WHAT THIS TASK INVOLVES:
Return only that part of the material below which starts with the line containing "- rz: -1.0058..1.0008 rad" and goes on through the line containing "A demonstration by", restated exactly.

DATA SHOWN:
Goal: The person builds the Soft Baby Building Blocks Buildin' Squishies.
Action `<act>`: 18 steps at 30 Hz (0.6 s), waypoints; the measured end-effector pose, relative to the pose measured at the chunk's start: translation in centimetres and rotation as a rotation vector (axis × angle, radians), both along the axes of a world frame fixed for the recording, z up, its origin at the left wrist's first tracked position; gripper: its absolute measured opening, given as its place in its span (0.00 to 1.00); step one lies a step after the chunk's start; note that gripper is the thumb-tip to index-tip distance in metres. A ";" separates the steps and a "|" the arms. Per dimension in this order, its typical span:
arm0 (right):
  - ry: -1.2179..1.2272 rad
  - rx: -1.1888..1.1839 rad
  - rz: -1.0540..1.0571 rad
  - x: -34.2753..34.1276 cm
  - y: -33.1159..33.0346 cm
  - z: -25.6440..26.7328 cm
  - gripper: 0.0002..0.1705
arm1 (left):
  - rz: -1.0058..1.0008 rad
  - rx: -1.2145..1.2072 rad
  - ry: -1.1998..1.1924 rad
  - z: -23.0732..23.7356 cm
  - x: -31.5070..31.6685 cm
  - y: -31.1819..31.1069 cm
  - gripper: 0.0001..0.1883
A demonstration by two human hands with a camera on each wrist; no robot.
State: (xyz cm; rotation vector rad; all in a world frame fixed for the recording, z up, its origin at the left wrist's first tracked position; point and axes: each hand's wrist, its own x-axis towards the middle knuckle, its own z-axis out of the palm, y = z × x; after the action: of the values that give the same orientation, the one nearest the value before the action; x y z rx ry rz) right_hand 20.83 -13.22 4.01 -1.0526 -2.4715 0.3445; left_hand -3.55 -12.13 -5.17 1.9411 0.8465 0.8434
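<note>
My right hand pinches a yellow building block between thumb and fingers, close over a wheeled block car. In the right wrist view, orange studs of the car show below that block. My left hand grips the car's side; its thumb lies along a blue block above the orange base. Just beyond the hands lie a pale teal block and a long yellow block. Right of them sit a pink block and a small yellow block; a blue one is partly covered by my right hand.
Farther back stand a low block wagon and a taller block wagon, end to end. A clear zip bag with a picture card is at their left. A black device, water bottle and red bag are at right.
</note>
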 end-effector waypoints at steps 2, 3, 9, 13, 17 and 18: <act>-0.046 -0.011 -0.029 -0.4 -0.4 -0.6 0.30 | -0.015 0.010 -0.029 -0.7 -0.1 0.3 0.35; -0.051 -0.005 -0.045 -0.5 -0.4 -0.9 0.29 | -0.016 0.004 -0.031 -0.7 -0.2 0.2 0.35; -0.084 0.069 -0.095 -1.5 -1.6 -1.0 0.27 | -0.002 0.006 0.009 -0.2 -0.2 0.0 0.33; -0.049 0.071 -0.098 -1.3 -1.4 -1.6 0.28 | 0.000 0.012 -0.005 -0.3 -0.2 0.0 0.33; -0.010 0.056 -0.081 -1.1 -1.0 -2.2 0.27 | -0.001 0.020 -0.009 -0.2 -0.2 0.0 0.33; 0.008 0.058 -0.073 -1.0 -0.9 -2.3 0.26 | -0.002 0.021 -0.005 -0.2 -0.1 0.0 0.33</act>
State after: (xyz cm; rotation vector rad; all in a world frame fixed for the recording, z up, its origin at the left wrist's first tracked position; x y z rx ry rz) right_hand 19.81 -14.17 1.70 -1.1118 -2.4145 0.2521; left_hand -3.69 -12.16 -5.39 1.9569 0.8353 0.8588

TASK SOLUTION:
  - rz: -1.0058..1.0008 rad
  - rx: -1.2145..1.2072 rad
  - ry: -1.1998..1.1924 rad
  - z: -23.0732..23.7356 cm
  - x: -31.5070..31.6685 cm
  - y: -31.1819..31.1069 cm
  - gripper: 0.0001..0.1883
A demonstration by two human hands with a camera on each wrist; no robot.

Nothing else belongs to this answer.